Kullback-Leibler divergenceThe difference between $$ -p_1\cdot \log_2 q_1 -…-p_N\cdot \log_2 q_N $$ and $$ -p_1\cdot \log_2 p_1 -…-p_N\cdot \log_2 p_N $$ is the value of average additional bit costs for message transmission due to suboptimal coding. This quantity is referred to as the Kullback-Leibler divergence between the distributions $(p_i)$ and $(q_i)$.

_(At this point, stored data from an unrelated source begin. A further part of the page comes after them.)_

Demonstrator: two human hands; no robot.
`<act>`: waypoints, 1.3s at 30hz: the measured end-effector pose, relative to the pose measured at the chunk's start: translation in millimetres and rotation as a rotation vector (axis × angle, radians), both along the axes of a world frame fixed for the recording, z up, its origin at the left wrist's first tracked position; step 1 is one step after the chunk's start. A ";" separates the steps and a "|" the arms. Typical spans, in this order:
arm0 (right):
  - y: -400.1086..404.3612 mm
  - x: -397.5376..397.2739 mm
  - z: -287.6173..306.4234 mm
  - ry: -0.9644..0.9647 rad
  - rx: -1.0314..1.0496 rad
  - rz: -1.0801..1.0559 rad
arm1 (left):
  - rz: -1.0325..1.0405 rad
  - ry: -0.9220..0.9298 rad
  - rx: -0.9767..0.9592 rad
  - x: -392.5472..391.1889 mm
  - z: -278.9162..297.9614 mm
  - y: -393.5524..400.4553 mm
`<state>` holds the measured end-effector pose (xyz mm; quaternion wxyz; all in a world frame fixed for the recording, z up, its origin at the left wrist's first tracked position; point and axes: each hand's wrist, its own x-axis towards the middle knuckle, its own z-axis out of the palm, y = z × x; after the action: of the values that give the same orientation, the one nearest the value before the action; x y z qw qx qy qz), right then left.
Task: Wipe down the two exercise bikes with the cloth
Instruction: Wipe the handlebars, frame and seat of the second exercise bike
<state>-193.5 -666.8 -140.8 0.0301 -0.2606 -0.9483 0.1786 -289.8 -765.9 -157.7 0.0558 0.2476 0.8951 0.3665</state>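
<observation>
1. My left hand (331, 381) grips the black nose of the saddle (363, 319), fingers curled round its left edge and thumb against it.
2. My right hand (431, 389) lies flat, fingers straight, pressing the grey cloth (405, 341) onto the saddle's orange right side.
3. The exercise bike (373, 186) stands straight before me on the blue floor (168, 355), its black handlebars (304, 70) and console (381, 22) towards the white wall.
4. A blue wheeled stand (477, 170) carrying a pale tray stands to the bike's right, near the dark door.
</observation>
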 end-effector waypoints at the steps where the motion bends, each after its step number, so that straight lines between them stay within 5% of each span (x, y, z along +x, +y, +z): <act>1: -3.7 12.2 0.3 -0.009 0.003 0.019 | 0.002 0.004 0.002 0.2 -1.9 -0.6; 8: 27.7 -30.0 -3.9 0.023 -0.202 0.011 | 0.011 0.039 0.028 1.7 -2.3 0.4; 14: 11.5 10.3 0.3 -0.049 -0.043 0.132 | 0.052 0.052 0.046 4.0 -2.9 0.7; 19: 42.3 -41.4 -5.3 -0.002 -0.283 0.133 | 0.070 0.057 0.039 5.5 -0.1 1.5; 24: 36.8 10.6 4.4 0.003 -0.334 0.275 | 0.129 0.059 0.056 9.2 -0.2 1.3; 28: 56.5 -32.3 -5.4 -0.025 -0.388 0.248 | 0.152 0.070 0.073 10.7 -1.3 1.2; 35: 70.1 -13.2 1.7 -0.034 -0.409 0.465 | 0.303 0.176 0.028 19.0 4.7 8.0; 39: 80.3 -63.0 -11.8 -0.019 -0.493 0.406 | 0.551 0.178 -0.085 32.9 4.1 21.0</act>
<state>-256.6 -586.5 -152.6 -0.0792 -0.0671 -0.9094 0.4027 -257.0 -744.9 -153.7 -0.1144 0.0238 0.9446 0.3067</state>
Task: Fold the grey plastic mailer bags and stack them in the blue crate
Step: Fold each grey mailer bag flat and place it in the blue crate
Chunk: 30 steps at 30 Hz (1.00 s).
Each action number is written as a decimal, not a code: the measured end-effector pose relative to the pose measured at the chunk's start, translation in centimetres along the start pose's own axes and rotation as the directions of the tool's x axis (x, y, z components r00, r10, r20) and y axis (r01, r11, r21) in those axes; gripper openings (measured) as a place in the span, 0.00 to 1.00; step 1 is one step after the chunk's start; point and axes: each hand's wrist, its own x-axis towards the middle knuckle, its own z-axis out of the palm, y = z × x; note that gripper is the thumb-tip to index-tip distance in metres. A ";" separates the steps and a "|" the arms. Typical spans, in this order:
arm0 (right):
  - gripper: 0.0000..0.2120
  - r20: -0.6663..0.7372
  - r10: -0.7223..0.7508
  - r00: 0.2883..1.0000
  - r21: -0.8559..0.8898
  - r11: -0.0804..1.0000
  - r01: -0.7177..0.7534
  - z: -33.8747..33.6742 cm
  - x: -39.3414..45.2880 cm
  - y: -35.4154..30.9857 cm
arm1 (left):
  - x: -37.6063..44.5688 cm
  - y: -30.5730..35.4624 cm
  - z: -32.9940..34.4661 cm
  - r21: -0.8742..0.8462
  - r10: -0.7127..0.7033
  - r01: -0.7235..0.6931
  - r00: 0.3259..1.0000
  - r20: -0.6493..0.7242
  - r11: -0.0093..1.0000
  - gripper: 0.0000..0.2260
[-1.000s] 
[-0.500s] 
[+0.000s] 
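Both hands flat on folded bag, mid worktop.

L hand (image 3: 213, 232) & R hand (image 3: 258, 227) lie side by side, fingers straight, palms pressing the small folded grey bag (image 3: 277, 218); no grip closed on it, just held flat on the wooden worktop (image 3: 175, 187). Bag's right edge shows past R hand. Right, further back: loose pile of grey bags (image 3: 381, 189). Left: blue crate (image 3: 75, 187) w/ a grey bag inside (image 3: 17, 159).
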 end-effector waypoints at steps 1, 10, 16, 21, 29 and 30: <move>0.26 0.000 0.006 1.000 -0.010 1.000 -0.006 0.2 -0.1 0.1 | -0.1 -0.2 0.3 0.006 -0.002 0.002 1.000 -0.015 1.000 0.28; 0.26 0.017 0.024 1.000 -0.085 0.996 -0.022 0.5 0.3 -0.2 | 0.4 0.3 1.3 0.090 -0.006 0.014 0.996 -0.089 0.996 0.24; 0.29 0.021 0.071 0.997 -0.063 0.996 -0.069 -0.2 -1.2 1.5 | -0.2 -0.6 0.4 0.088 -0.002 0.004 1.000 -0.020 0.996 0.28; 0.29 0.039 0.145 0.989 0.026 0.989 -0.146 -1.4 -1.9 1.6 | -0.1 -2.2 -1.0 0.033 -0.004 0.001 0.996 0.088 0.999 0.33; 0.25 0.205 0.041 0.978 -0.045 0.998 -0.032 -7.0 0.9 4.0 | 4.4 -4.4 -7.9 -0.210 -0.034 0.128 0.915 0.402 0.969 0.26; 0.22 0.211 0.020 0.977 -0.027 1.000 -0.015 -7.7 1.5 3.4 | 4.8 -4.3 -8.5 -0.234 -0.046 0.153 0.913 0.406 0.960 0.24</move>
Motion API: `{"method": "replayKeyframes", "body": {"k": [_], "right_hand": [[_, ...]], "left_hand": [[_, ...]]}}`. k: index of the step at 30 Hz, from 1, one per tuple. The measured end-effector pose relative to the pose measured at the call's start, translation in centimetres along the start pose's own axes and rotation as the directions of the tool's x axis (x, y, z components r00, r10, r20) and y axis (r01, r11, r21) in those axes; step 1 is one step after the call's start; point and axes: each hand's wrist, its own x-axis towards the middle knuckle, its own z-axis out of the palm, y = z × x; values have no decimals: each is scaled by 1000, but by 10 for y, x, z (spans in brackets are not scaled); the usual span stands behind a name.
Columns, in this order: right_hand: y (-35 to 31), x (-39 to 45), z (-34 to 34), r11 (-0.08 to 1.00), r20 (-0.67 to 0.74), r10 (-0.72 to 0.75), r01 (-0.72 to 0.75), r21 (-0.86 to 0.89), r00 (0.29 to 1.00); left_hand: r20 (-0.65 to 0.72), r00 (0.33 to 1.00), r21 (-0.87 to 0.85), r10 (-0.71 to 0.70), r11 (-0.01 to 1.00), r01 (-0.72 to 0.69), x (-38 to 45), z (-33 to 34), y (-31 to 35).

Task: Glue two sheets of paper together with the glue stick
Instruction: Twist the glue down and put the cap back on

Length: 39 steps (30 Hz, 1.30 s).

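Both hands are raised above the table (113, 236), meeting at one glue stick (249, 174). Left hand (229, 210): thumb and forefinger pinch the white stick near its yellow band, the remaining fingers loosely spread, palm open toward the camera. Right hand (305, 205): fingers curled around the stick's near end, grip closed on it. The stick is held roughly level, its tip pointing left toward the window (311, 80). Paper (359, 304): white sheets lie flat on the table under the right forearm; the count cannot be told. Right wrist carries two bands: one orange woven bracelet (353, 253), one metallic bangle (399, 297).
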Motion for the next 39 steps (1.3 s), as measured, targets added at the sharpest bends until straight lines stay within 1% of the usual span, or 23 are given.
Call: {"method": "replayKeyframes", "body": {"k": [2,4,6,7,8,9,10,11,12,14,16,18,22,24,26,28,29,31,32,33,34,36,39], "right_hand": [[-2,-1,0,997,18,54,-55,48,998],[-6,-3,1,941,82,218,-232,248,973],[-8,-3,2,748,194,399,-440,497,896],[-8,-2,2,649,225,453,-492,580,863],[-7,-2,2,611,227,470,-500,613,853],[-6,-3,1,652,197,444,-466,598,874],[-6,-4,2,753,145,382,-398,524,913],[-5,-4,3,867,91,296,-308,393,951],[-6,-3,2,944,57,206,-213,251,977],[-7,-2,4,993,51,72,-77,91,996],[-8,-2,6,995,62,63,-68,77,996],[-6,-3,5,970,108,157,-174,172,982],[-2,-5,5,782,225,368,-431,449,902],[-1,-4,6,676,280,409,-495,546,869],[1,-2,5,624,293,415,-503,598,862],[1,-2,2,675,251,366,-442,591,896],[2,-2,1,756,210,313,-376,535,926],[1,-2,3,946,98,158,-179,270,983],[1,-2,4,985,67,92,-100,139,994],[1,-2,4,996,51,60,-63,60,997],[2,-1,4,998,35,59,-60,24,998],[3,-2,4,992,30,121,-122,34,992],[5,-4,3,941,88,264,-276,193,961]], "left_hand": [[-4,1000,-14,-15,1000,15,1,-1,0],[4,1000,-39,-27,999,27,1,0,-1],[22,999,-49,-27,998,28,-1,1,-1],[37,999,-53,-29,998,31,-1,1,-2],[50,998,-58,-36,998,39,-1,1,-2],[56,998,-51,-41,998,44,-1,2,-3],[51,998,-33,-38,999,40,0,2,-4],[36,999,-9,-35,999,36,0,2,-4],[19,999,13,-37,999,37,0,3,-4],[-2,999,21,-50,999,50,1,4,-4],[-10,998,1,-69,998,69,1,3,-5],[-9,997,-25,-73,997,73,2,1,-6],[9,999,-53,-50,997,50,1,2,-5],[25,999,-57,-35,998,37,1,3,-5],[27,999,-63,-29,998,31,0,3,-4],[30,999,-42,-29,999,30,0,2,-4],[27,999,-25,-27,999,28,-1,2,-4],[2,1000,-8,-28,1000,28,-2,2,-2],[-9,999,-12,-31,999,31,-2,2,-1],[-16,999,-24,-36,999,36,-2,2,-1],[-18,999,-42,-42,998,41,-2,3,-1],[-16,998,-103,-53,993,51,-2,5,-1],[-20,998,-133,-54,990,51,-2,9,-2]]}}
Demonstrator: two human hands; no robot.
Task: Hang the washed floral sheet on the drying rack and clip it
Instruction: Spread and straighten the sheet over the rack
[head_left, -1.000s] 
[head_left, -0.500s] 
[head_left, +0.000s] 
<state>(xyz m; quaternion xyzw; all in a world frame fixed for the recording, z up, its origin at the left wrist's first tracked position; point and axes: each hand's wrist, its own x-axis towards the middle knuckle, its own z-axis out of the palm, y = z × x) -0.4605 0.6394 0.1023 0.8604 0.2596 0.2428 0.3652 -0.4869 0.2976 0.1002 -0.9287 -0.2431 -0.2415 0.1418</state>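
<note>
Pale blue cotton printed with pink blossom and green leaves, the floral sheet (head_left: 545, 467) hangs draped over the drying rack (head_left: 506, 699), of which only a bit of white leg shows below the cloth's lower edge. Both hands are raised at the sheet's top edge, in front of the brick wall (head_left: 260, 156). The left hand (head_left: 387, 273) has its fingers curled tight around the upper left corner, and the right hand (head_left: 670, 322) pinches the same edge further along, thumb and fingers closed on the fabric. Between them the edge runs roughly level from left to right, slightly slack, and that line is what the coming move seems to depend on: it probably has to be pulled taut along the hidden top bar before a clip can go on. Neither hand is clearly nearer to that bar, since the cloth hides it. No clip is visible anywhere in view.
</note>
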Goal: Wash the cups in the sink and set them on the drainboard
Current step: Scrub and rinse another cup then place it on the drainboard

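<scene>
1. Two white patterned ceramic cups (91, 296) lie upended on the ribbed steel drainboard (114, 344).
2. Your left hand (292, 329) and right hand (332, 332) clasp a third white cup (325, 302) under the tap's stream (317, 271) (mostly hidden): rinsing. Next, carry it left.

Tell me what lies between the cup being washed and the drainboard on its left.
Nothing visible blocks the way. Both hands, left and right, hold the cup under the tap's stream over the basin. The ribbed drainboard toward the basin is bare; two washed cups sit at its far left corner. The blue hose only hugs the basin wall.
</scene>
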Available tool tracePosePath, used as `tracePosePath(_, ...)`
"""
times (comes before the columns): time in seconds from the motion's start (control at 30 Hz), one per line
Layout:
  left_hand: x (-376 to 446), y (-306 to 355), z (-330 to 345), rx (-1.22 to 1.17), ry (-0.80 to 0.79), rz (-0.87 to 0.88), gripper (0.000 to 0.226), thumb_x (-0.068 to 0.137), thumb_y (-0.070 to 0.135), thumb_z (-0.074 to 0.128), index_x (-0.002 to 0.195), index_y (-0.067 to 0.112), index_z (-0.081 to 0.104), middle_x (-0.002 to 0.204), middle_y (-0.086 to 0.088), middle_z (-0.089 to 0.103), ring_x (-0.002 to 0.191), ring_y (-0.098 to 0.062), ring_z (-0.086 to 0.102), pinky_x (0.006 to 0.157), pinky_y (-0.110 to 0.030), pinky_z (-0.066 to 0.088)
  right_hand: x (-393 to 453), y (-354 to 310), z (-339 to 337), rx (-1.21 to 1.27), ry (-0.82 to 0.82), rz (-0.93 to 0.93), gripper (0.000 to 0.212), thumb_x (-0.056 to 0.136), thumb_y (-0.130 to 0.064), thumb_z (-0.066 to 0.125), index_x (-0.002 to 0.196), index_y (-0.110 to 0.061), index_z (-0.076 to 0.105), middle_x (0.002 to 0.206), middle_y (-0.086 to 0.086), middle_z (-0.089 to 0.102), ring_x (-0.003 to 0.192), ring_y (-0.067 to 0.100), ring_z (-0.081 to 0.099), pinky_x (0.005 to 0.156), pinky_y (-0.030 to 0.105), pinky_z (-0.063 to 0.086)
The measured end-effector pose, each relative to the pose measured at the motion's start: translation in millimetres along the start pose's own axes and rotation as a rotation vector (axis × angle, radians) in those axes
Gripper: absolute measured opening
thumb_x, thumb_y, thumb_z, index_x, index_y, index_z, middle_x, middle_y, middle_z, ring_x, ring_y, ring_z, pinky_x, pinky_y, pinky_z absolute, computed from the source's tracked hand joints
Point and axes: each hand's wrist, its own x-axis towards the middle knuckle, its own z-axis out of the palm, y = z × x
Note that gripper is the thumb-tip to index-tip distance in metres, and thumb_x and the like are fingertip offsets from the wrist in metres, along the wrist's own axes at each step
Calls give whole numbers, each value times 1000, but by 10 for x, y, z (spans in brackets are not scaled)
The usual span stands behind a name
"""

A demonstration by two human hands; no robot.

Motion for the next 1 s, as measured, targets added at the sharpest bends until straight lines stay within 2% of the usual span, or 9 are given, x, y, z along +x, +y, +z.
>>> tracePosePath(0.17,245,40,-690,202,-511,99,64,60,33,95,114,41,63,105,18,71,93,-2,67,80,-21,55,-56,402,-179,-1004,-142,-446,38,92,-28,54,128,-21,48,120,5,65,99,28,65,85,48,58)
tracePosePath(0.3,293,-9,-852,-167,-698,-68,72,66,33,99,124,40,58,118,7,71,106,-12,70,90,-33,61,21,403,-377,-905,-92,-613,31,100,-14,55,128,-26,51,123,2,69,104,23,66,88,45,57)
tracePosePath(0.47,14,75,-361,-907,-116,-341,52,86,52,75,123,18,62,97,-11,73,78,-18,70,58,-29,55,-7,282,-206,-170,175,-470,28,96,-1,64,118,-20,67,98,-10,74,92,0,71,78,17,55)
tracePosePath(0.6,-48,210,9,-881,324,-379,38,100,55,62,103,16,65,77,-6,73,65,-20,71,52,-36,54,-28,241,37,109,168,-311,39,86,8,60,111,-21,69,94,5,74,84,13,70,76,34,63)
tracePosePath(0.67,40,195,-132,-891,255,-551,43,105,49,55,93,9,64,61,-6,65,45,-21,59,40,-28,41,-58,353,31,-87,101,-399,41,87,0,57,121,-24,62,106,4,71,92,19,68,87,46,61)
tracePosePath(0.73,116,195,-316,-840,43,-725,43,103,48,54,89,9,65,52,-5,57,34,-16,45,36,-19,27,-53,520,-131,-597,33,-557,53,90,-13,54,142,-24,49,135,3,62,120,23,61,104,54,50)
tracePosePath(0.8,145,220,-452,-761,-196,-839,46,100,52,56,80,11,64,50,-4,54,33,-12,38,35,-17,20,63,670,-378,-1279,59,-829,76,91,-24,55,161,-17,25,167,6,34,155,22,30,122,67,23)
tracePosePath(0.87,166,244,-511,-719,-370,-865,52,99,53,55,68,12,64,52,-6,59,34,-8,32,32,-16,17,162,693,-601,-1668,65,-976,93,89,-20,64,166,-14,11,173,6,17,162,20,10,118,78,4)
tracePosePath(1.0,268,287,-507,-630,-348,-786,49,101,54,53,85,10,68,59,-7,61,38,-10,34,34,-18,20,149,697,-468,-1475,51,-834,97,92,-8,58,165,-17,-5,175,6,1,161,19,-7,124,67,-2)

One remarkFor the sake of simplicity, let us now assume that there are only $2$ weather conditions in summer: good weather $G$ and bad weather $S$. Let us also assume the probabilities $P(G)=3/4$, $P(S)=1/4$. Accordingly, the information entropy of the weather is equal to $$ -\frac{3}{4}\cdot \log_2 \frac{3}{4} -\frac{1}{4}\cdot \log_2 \frac{1}{4} \approx 0.8113. $$ For the optimal coding of the event $S$ you need $\log_2 \frac{1}{4}=2$ bits. Everything is in the green here. However, for the $G$ you need about $\log_2 \frac{3}{4}\approx 0.415$ bits. This is less than $1$ bit and does not match reality, that by definition only whole symbols $0$ and $1$ are written in the telegrams. There is no other way and we have to encode both events with $1$ bit: $0$ and $1$, just as in the case $P(G)=P(S)=1/2$. So if we want to send a telegram every day, we can’t save money and are forced to, Telegraph $92$ bit for $92$ days. It means the entropy value equals $1$ and seems to contradict the theory. However, you can actually save money by sending a single telegram with a weather report for all days, not every day but only at the end of the summer. You can see it in an example with $2$ days. With $P(G)=P(S)=1/2$ the probabilities for all possible 2-day variants are the same $$ P(GG)=P(GS)=P(SG)=P(SS)=1/4. $$ The information entropy here is $2$ for $2$-day weather events and $1$ for $1$-day weather events. The weather entropy is therefore $1$. In the case $P(G)=3/4$, $P(S)=1/4$ it is $P(GG)=9/16$, $P(GS)=P(SG)=3/16$, $P(SS)=1/16$. The most optimal coding for the event $GG$ requires approximately $\log_2 \frac{9}{16} \approx 0.83$ Bit. Similarly for the events $GS$, $SG$, $SS$ you need about $2.415$, $2.415$ and $4$ bits accordingly. The most optimal coding looks like this $GG\rightarrow 0$, $GS\rightarrow 10$, $SG\rightarrow 110$, $SS\rightarrow 111$. With this coding, the average report for both days is then only $$ \frac{9}{16}\cdot 1 + \frac{3}{16}\cdot 2 + \frac{3}{16}\cdot 3 + \frac{1}{16}\cdot 3 = 1.6875 \quad (\text{Bit}) $$ and for one day: $$ \frac{1.6875}{2} = 0.84375 \quad (\text{Bit}). $$ The information entropy of the weather event is equal to $0.84375$. Already cheaper. The longer the sequence of events is coded at once, the more optimal the coding is. If you go to infinity, you approach the theoretical information entropy value in praxi.